Luthor-tool
1.8.0
dotnet tool install --global Luthor-tool --version 1.8.0
dotnet new tool-manifest
dotnet tool install --local Luthor-tool --version 1.8.0
#tool dotnet:?package=Luthor-tool&version=1.8.0
nuke :add-package Luthor-tool --version 1.8.0
Luthor
A fast, compact lexer generator that produces simple integer arrays for efficient text matching in any programming language.
Key Features:
- Direct-to-DFA conversion (no intermediate NFA)
- Partial lazy quantifier support (
??
,*?
,+?
) - all expressions are accepted but due to limitations of DFA traversal some complicated lazy matches may end up partly or entirely greedy. - Unicode support (UTF-8, UTF-16, UTF-32)
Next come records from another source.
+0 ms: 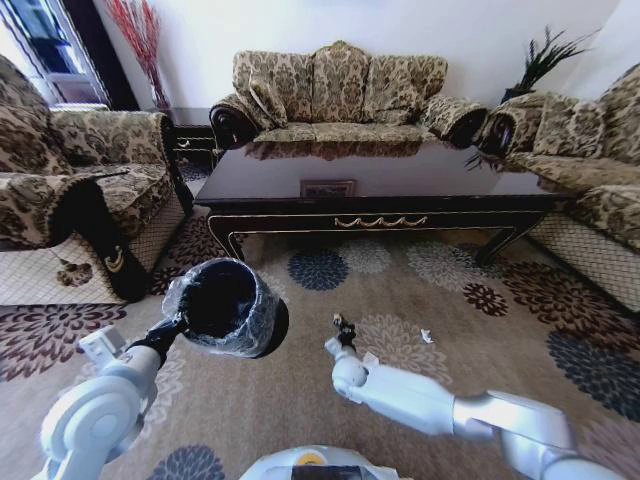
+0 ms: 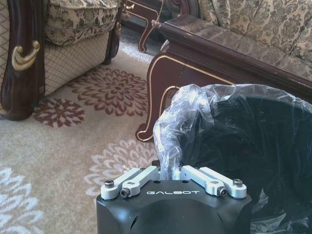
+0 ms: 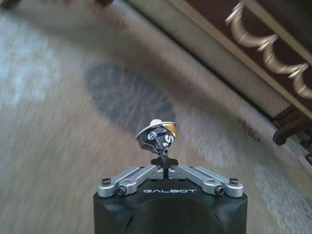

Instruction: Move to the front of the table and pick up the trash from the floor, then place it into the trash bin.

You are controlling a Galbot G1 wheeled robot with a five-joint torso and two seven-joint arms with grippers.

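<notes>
**Carrying the black-yellow piece toward the lifted bin**

I am holding the trash bin (image 1: 228,305) off the carpet with my left hand (image 2: 168,171), which is clamped on its bag-lined rim; raised like this, the mouth is tilting toward my right side, so the drop should be short. My right hand (image 3: 164,161) is pinching the small black-yellow round piece (image 3: 157,136) at its fingertips, above the floral carpet (image 1: 400,300) just right of the bin. A tiny white scrap (image 1: 426,336) is lying on the carpet in front of the table (image 1: 380,190); I judge it is waiting its turn.
</notes>
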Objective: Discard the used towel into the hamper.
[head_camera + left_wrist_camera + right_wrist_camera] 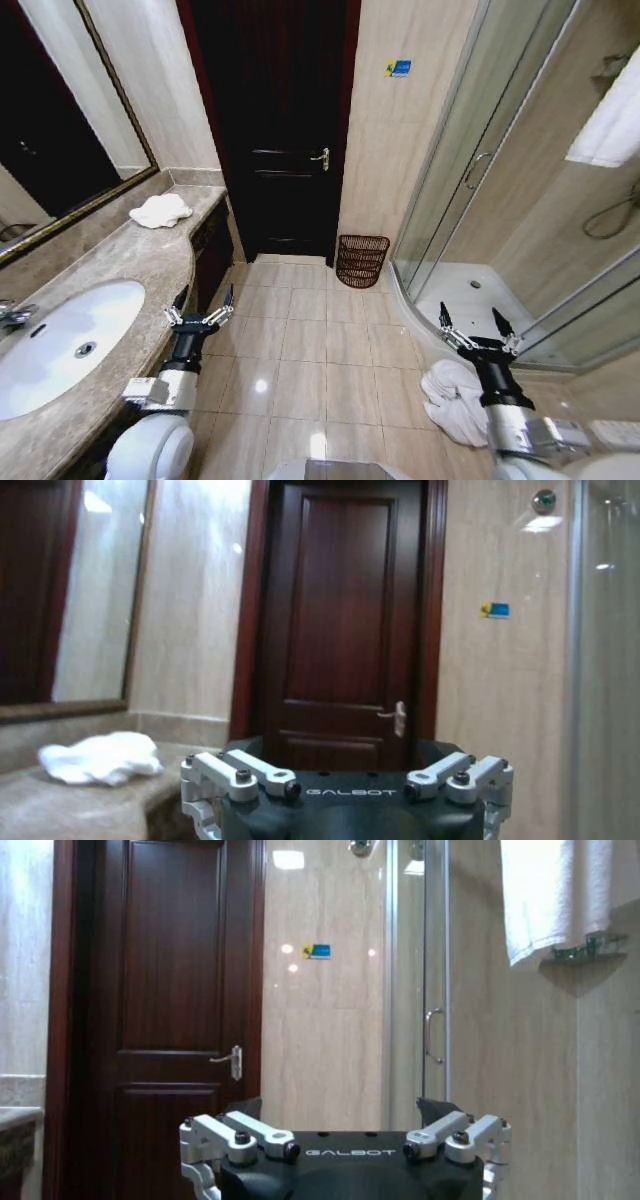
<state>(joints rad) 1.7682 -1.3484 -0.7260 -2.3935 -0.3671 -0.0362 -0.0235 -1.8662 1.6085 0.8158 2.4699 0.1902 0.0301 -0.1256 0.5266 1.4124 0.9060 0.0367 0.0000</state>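
Note:
The hamper [362,260], a dark open-weave basket, stands on the floor against the wall between the door and the shower. A crumpled white towel [160,210] [100,759] lies at the far end of the marble counter. Another white towel [455,402] is heaped on the floor by the shower, partly hidden behind my right arm. My left gripper [206,293] [340,759] is open and empty beside the counter's edge. My right gripper [470,313] [340,1119] is open and empty above the floor towel. Both grippers point toward the door.
A dark wooden door [285,130] is shut straight ahead. The counter [110,265] with its sink [60,340] runs along the left under a mirror. A glass shower enclosure [500,200] fills the right, with a white towel [555,892] hanging on a rail. Tiled floor [310,340] lies between.

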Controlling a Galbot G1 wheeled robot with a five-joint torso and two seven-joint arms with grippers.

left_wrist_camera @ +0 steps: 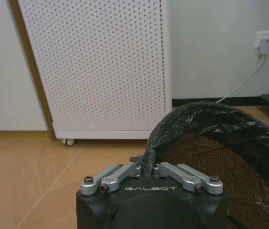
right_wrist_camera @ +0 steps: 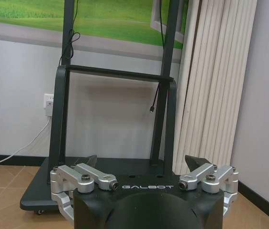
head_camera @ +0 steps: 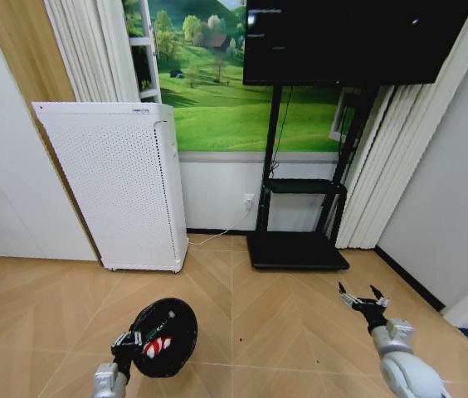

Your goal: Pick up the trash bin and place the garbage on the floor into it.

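Head view: the left tool (head_camera: 126, 342) is gripping the rim of the trash bin (head_camera: 168, 332) at the lower left of the frame, fingers pinched together on the near edge; the black bin is tilting with its mouth toward the camera, red-and-white garbage (head_camera: 158, 345) showing inside it; the floor (head_camera: 284, 315), herringbone parquet, is spreading across the lower half; the right tool (head_camera: 363, 298) is hanging at lower right with fingers spread wide, gripping nothing; a white perforated appliance (head_camera: 122, 182) is standing at centre left, a black stand (head_camera: 300, 215) under a dark screen (head_camera: 346, 37) at upper right; in the left wrist view the fingers (left_wrist_camera: 146, 168) are closing on the bin's bag-lined rim.
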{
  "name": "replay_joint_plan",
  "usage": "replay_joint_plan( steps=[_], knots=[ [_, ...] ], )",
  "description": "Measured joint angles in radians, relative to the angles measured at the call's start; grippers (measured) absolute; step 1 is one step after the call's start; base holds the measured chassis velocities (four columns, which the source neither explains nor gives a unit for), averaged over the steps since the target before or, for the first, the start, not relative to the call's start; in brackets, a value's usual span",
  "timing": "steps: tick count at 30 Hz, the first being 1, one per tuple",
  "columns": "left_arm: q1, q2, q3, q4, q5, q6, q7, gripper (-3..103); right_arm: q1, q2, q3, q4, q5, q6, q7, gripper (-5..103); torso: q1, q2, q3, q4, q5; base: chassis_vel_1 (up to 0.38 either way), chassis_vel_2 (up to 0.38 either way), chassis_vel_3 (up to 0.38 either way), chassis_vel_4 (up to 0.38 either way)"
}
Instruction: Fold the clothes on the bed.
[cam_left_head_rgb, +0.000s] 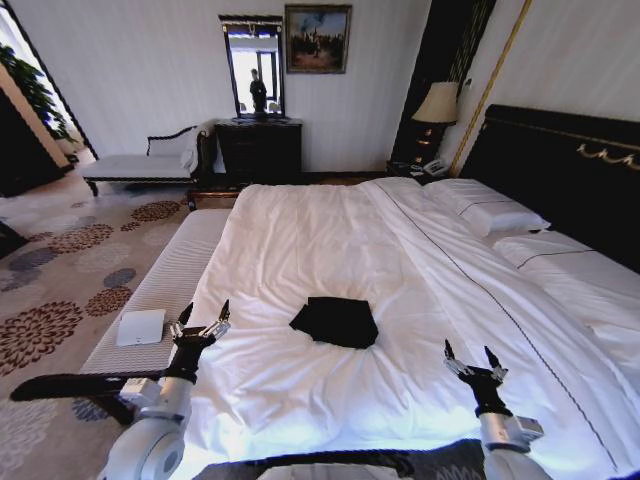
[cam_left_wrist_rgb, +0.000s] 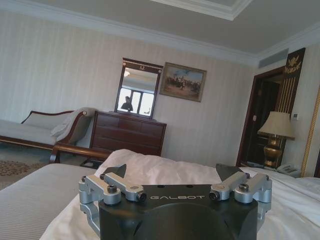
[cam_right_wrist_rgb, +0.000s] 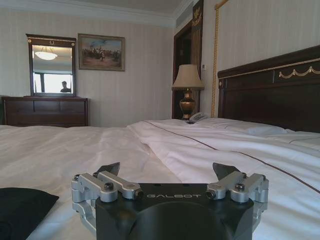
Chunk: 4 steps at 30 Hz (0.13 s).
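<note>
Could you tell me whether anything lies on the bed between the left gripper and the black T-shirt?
Only bare white duvet in the head view, between the open left gripper and the T-shirt.

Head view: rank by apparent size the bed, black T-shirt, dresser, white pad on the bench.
1. bed, by far the largest.
2. dresser; it stands farther off, so it is really bigger than it looks.
3. black T-shirt, folded small, close to the dresser in apparent size.
4. white pad.

A dark dresser (cam_left_head_rgb: 259, 150) under a mirror (cam_left_head_rgb: 253, 67), beside a chaise (cam_left_head_rgb: 150, 160); a white, perhaps paper, object (cam_left_head_rgb: 140, 327) on the bench (cam_left_head_rgb: 160, 290).
</note>
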Motion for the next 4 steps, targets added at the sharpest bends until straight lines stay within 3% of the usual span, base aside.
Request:
replay_joint_plan(
  steps=[4],
  knots=[
    [0.0,0.0,0.0,0.0,0.0,0.0,0.0,100,0.0,0.0,0.0,0.0,0.0,0.0,0.0,100,0.0,0.0,0.0,-0.0001,0.0,0.0,0.0,0.0,0.0]
  ],
)
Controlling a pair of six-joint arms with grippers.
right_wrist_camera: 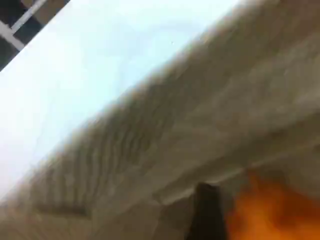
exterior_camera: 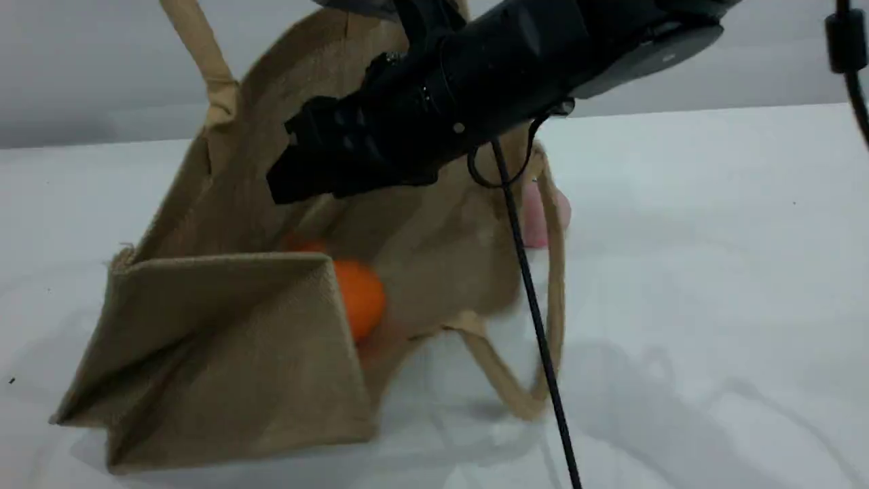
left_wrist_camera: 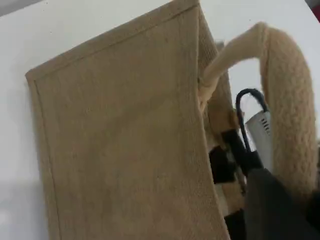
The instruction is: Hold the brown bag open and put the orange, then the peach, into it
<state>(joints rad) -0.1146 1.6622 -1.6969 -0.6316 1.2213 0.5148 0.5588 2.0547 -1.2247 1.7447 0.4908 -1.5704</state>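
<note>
The brown bag [exterior_camera: 224,339] rests on the table with its mouth facing right. Its upper handle [exterior_camera: 204,54] runs up out of the scene view. In the left wrist view that handle [left_wrist_camera: 290,95] loops over my left gripper [left_wrist_camera: 272,210], which is shut on it. My right gripper [exterior_camera: 288,180] reaches into the bag's mouth from the upper right and stands open. The orange [exterior_camera: 360,299] lies inside the bag below it, free of the fingers. It shows as an orange blur [right_wrist_camera: 272,210] beside my right fingertip [right_wrist_camera: 205,212]. The peach [exterior_camera: 536,214] sits on the table behind the bag's rim.
The bag's lower handle [exterior_camera: 543,305] droops onto the white table [exterior_camera: 713,272] by the mouth. A black cable [exterior_camera: 536,319] hangs from the right arm across the handle and the peach. The bag's side panel [left_wrist_camera: 125,150] fills the left wrist view.
</note>
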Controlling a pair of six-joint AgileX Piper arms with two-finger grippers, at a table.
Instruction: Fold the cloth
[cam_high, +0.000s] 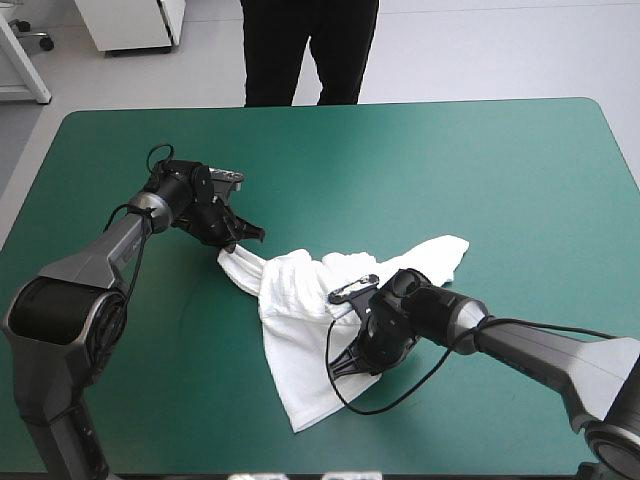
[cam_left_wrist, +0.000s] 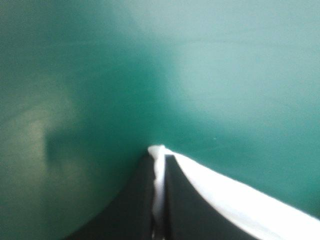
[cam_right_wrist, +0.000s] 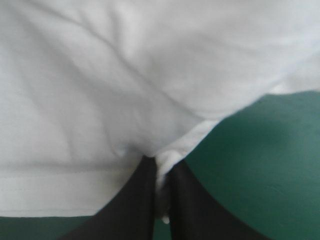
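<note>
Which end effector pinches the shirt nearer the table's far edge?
The left end effector, gripping the T-shirt's stretched tip; the right end effector clamps an edge nearer the robot.

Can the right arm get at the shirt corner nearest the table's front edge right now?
Probably not yet: the right gripper is close to that corner, but its fingers are shut on the T-shirt.

Reaches forward from the left side with the left arm (cam_high: 100, 255), wrist angled inward and down, left gripper (cam_high: 243, 237) pinched nearly closed, black fingers (cam_left_wrist: 135, 200) clamping a thin edge of the T-shirt (cam_high: 290, 300). Comes in low from the right side with the right arm (cam_high: 540, 345), wrist turned back toward the near side, right gripper (cam_high: 338, 366) likewise pressed almost together on the T-shirt.
</note>
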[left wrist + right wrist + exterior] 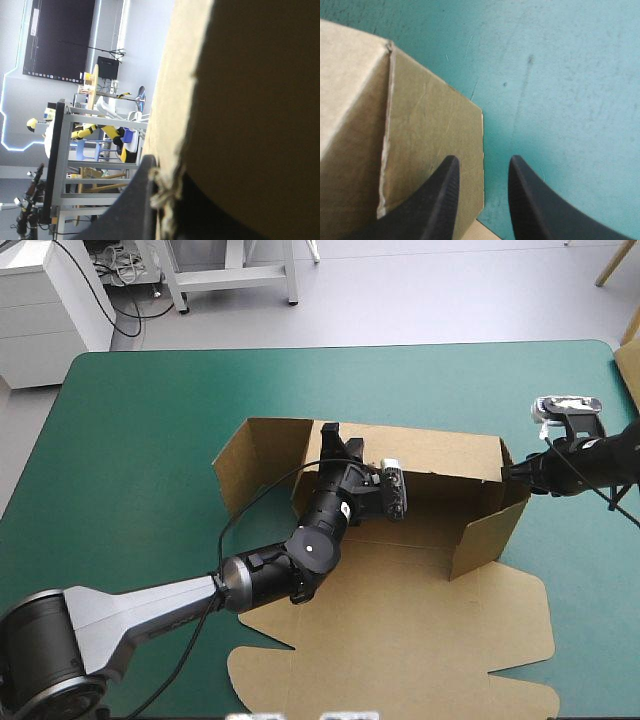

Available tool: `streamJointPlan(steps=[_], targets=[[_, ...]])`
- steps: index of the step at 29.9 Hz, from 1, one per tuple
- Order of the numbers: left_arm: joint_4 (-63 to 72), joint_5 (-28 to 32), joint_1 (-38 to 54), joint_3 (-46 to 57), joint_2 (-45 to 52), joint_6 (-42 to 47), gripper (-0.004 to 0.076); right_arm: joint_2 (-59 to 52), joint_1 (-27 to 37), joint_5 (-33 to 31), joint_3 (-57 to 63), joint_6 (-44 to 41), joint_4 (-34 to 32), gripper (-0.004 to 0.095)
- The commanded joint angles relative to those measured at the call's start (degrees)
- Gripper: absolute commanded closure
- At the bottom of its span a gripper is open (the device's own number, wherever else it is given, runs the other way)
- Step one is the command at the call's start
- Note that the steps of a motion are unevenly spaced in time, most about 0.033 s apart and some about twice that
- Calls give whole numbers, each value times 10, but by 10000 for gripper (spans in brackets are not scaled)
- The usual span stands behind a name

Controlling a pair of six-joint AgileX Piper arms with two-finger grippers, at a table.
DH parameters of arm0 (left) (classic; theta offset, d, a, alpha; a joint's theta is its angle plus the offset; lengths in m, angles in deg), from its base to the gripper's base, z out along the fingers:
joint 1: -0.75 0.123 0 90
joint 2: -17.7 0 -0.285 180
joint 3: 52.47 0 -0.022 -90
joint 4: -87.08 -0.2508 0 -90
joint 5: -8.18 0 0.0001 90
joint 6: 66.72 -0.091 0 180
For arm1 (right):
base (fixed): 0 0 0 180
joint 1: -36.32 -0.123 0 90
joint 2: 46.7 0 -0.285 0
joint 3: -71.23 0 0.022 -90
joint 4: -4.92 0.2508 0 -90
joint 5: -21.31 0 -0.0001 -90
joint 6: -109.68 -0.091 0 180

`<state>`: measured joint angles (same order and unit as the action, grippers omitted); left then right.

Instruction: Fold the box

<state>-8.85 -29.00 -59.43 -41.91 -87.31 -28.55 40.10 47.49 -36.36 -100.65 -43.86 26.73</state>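
**Box half up, left gripper on the back wall**

High view: the box [400, 580] is sitting mid-table on the teal-green cover [130, 420]. Its far wall and right side wall are standing, and the rest is lying flat toward the near edge. The left gripper [333, 443] is pinching the far wall's top edge, and the right gripper [512, 472] is sitting at the far right corner.

Left wrist view: brown board is running in right beside one black finger [134, 202], with the jaws clamping it.

Right wrist view: the fingers [440, 200] are standing narrowly apart. One is over the side wall and the other over bare cover, gripping nothing.
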Motion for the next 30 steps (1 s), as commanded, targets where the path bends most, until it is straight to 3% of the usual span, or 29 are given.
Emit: streamJointPlan(steps=[1, 10, 19, 30], targets=[[13, 12, -1, -8, 19, -52, 731, -20, 2, 28, -15, -23, 17, 614], [23, 11, -1, -8, -2, -96, 731, -20, 2, -12, -13, 14, 11, 598], [43, 2, -1, -8, -6, -96, 731, -21, 2, -80, -13, 15, 11, 326], [43, 2, -1, -8, -6, -95, 731, -71, 2, -93, -8, 13, 13, 321]])
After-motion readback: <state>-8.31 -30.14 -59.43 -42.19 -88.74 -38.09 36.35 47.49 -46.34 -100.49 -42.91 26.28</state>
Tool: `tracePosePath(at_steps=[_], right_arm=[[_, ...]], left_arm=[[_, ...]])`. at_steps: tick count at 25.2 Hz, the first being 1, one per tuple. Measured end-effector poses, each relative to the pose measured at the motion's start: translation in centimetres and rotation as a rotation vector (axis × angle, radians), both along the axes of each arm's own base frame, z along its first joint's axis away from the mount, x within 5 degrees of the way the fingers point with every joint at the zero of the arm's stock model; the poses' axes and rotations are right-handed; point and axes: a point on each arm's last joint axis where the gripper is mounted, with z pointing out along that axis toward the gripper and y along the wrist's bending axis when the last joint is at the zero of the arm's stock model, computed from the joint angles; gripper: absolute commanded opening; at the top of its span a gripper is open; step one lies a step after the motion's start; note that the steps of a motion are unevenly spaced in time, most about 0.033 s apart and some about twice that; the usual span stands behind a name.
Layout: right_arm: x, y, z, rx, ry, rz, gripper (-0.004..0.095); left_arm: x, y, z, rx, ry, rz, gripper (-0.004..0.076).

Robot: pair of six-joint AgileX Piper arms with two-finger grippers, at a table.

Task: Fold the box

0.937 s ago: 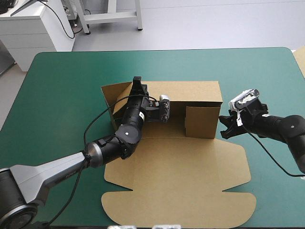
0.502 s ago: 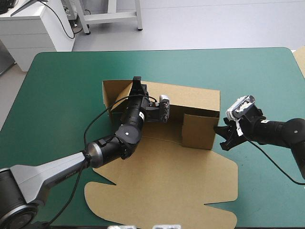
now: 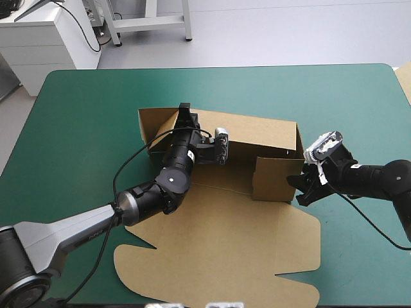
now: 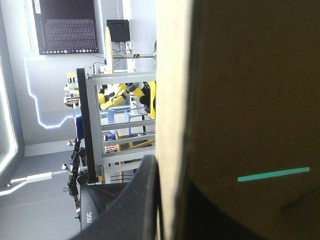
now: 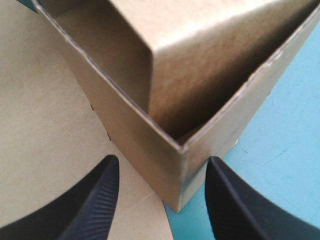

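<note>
Right wrist view: the right gripper (image 5: 162,159) is standing wide open, straddling a corner of the brown box (image 5: 200,65); the left gripper (image 4: 170,175) is pinching its wall.

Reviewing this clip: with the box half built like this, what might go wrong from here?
1. The right gripper is open, straddling the box corner without gripping; a push may slide the box instead of folding it.
2. The side flap looks untucked inside and may spring out.
3. The left gripper pinches only the back wall, which may bend or tear.
</note>
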Motion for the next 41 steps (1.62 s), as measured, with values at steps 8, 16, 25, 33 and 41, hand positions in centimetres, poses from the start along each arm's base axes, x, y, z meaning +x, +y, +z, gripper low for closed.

- Compact array output suitable for embedded systems
- Language-agnostic - use the arrays in C, C++, Rust, etc.
What Luthor Does
Luthor takes regular expressions or lexer grammars and converts them into simple integer arrays that can be embedded in any program. Instead of shipping a complex regex engine, you get a small array that can be walked with a simple matching loop.
Example: The pattern [A-Za-z_][A-Za-z0-9_]*
becomes:
int dfa[] = {-1, 0, 1, 11, 3, 65, 90, 95, 95, 97, 122, 0, 0, 1, 11, 4, 48, 57, 65, 90, 95, 95, 97, 122};
Technical Background
Luthor implements several advanced algorithms:
- Direct-to-DFA construction using the Aho-Sethi-Ullman algorithm (Dragon Book)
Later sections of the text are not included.